Report each line of the data that has "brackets" somewhere in it.

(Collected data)
____________________

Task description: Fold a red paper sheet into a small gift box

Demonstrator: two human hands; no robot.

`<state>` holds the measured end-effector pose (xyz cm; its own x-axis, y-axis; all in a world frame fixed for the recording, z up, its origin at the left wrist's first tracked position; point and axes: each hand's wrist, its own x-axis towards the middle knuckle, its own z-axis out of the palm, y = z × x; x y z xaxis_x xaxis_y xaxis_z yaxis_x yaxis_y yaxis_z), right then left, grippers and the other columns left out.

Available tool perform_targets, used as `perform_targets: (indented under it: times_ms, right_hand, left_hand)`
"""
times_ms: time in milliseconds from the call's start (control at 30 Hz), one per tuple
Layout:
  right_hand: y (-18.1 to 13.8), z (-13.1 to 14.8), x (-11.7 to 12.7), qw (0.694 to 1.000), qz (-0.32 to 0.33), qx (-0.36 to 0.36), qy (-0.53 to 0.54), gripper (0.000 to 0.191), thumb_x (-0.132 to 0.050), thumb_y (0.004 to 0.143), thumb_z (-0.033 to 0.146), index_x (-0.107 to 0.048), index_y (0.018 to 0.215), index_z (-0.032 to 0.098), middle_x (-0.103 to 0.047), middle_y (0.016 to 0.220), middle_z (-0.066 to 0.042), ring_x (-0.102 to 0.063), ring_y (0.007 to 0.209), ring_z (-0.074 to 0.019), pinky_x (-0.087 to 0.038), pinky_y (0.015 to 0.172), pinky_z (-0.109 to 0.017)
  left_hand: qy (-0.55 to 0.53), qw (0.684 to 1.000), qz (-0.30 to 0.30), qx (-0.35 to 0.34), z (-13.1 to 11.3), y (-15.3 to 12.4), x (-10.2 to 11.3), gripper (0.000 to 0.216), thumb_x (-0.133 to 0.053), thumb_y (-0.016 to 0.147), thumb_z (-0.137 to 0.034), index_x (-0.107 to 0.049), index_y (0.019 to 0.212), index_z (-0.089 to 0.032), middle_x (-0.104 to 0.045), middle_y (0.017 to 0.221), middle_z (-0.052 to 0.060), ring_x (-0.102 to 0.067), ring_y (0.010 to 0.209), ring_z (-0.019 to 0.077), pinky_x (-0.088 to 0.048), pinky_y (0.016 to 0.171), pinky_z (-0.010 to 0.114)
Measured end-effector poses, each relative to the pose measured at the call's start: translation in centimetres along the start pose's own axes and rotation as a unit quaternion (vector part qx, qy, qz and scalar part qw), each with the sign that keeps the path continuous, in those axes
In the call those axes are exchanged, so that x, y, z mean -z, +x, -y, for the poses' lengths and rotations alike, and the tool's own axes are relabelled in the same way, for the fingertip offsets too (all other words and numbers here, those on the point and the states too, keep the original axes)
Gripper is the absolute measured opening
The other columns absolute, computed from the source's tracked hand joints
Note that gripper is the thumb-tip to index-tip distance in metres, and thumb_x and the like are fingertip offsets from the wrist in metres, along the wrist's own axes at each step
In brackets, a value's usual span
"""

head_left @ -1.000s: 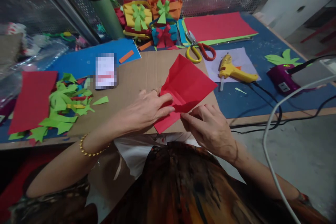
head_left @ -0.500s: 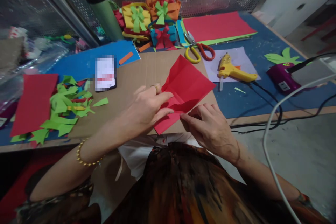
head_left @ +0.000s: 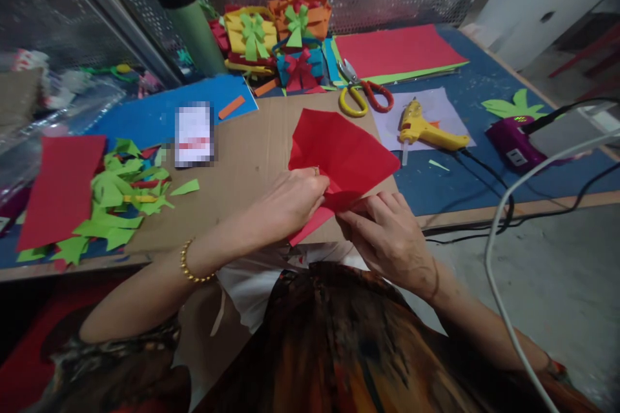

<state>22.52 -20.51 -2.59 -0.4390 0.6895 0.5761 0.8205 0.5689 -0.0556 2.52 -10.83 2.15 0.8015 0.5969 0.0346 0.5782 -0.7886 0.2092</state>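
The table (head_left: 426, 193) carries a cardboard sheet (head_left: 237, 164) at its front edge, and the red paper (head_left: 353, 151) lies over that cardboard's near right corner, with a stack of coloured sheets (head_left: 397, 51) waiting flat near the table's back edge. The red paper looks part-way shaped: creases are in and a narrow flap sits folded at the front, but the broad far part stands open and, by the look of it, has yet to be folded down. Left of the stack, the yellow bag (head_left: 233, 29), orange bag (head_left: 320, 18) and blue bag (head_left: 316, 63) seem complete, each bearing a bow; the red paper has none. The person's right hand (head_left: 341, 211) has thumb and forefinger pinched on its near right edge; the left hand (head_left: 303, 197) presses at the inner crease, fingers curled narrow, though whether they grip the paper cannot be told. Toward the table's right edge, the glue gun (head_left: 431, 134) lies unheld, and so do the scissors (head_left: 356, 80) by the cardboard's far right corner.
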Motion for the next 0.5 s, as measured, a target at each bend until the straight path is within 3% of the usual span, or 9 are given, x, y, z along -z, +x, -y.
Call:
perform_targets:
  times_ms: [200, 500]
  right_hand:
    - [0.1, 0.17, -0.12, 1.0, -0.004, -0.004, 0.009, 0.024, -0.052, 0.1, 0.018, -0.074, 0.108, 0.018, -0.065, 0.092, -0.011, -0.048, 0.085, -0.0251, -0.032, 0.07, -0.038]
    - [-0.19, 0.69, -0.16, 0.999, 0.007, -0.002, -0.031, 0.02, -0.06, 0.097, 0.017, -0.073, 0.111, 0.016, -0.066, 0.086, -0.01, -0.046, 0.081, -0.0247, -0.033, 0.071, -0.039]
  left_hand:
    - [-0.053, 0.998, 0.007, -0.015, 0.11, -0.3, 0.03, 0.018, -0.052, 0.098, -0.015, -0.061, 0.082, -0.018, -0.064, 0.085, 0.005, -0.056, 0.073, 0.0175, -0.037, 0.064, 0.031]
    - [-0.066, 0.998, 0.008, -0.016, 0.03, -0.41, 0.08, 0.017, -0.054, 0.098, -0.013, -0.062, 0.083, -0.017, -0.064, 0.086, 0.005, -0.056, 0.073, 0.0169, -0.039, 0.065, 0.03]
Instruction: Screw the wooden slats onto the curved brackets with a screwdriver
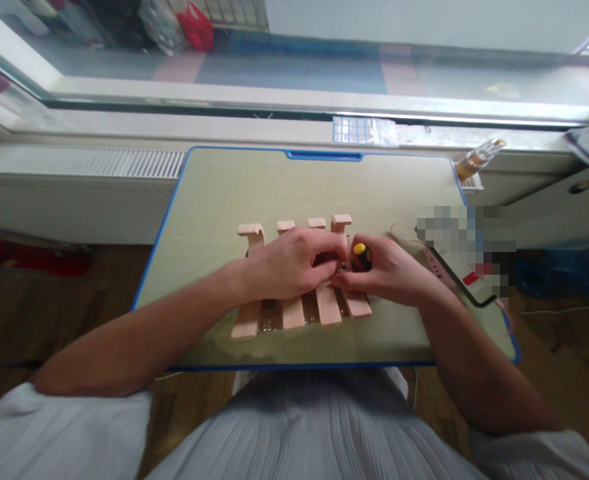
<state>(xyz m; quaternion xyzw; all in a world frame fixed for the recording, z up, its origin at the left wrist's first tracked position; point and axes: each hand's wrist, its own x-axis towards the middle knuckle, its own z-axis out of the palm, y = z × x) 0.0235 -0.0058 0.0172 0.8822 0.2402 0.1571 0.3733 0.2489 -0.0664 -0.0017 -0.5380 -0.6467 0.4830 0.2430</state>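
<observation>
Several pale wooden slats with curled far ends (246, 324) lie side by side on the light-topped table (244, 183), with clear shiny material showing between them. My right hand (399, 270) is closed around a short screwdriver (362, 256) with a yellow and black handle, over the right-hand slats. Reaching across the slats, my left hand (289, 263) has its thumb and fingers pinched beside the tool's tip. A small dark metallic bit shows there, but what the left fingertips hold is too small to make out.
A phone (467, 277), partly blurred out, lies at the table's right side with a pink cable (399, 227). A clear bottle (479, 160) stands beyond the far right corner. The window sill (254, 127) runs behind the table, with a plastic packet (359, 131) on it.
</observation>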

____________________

▶ [REPLY TO THE TASK]
In brackets, a value's usual span
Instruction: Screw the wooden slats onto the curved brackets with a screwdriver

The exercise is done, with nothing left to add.